• **Task directions**:
The required output is the complete listing, copied word for word.

┌────────

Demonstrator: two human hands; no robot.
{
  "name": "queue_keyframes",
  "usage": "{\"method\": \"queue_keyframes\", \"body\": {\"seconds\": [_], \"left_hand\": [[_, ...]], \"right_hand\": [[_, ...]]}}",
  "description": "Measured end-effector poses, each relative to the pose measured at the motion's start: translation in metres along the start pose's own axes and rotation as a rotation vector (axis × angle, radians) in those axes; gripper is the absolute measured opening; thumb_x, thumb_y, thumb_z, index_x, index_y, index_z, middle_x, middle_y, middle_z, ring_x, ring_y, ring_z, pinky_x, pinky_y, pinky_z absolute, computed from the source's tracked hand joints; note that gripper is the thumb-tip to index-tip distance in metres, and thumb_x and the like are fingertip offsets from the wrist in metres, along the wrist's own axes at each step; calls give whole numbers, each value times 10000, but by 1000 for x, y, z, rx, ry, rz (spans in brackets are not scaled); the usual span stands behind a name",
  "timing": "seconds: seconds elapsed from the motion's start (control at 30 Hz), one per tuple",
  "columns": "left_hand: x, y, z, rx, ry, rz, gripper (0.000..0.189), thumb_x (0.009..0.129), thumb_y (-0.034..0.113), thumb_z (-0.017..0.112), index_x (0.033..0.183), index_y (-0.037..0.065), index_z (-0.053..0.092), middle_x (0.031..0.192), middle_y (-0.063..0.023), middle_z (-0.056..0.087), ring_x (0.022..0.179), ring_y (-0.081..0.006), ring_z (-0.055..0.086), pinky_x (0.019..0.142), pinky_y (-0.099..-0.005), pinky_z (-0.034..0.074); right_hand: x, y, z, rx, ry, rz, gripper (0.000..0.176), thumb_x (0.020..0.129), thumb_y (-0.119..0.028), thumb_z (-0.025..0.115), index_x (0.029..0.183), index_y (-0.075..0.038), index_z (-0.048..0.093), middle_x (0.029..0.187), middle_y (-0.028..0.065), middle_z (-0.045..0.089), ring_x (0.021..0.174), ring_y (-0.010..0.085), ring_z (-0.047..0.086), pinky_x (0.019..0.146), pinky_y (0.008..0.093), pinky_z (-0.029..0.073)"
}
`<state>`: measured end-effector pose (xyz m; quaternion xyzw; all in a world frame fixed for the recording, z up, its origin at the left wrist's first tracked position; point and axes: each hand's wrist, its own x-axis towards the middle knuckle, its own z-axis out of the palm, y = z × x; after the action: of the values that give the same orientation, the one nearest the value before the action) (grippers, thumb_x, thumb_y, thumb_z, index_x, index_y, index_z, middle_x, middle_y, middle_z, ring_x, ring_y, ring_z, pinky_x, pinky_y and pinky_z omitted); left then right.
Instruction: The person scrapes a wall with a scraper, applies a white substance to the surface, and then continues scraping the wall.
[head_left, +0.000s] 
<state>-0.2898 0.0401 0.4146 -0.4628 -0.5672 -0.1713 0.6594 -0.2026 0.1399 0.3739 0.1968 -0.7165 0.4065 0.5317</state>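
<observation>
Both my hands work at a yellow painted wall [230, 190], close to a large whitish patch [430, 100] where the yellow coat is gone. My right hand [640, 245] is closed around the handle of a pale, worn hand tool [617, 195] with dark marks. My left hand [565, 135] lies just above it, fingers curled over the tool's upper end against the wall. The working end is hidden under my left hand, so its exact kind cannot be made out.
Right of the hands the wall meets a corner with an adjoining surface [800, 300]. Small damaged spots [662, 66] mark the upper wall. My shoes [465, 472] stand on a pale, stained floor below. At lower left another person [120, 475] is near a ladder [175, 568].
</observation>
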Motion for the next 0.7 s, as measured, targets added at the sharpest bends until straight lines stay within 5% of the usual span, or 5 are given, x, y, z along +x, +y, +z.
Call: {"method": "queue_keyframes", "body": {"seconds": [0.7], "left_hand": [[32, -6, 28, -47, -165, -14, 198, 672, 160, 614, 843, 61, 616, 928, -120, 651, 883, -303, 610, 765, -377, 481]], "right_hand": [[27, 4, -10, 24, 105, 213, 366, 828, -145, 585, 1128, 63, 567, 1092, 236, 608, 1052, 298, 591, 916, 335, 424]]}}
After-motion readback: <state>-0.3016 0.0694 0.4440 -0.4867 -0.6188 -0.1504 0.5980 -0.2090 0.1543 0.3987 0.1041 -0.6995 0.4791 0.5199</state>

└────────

• **Answer below**:
Demonstrator: two human hands; no robot.
{
  "name": "queue_keyframes",
  "usage": "{\"method\": \"queue_keyframes\", \"body\": {\"seconds\": [_], \"left_hand\": [[_, ...]], \"right_hand\": [[_, ...]]}}",
  "description": "Measured end-effector poses, each relative to the pose measured at the motion's start: translation in metres along the start pose's own axes and rotation as a rotation vector (axis × angle, radians) in those axes; gripper is the absolute measured opening; thumb_x, thumb_y, thumb_z, index_x, index_y, index_z, middle_x, middle_y, middle_z, ring_x, ring_y, ring_z, pinky_x, pinky_y, pinky_z absolute, computed from the source's tracked hand joints; note that gripper is the thumb-tip to index-tip distance in metres, and thumb_x and the like are fingertip offsets from the wrist in metres, along the wrist's own axes at each step; calls give whole numbers, each value times 10000, but by 1000 for x, y, z, rx, ry, rz (spans in brackets are not scaled); the usual span stands behind a name",
  "timing": "seconds: seconds elapsed from the motion's start (control at 30 Hz), one per tuple",
  "columns": "left_hand: x, y, z, rx, ry, rz, gripper (0.000..0.189), thumb_x (0.009..0.129), thumb_y (-0.034..0.113), thumb_z (-0.017..0.112), index_x (0.033..0.183), index_y (-0.037..0.065), index_z (-0.053..0.092), middle_x (0.031..0.192), middle_y (-0.063..0.023), middle_z (-0.056..0.087), ring_x (0.022..0.179), ring_y (-0.081..0.006), ring_z (-0.055..0.086), pinky_x (0.019..0.142), pinky_y (-0.099..-0.005), pinky_z (-0.034..0.074); right_hand: x, y, z, rx, ry, rz, gripper (0.000..0.176), thumb_x (0.020..0.129), thumb_y (-0.119..0.028), thumb_z (-0.025..0.115), index_x (0.029..0.183), index_y (-0.075..0.038), index_z (-0.048..0.093), middle_x (0.029..0.187), middle_y (-0.028..0.065), middle_z (-0.045..0.089), ring_x (0.021..0.174), ring_y (-0.010..0.085), ring_z (-0.047..0.086), pinky_x (0.019..0.146), pinky_y (0.008..0.093), pinky_z (-0.029..0.073)"
}
`<state>`: measured end-effector pose (xyz m; quaternion xyzw; all in a world frame fixed for the recording, z up, its origin at the left wrist's first tracked position; point and axes: each hand's wrist, its own x-axis towards the middle knuckle, its own z-axis out of the palm, y = z × x; after the action: of the values that give the same orientation, the one nearest the value before the action) (grippers, thumb_x, thumb_y, thumb_z, index_x, index_y, index_z, middle_x, middle_y, middle_z, ring_x, ring_y, ring_z, pinky_x, pinky_y and pinky_z omitted); left then right.
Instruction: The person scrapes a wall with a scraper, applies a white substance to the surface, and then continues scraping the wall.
[head_left, +0.000s] 
<state>-0.2898 0.0401 0.4146 -0.4628 -0.5672 -0.1713 0.6594 -0.2026 0.1399 0.3739 0.1968 -0.7165 0.4065 0.5317</state>
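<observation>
Both my hands work at a yellow painted wall [230, 190], close to a large whitish patch [430, 100] where the yellow coat is gone. My right hand [640, 245] is closed around the handle of a pale, worn hand tool [617, 195] with dark marks. My left hand [565, 135] lies just above it, fingers curled over the tool's upper end against the wall. The working end is hidden under my left hand, so its exact kind cannot be made out.
Right of the hands the wall meets a corner with an adjoining surface [800, 300]. Small damaged spots [662, 66] mark the upper wall. My shoes [465, 472] stand on a pale, stained floor below. At lower left another person [120, 475] is near a ladder [175, 568].
</observation>
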Motion for the next 0.7 s, as measured, targets added at the sharpest bends until straight lines stay within 5% of the usual span, or 5 are given, x, y, z along +x, +y, +z.
Call: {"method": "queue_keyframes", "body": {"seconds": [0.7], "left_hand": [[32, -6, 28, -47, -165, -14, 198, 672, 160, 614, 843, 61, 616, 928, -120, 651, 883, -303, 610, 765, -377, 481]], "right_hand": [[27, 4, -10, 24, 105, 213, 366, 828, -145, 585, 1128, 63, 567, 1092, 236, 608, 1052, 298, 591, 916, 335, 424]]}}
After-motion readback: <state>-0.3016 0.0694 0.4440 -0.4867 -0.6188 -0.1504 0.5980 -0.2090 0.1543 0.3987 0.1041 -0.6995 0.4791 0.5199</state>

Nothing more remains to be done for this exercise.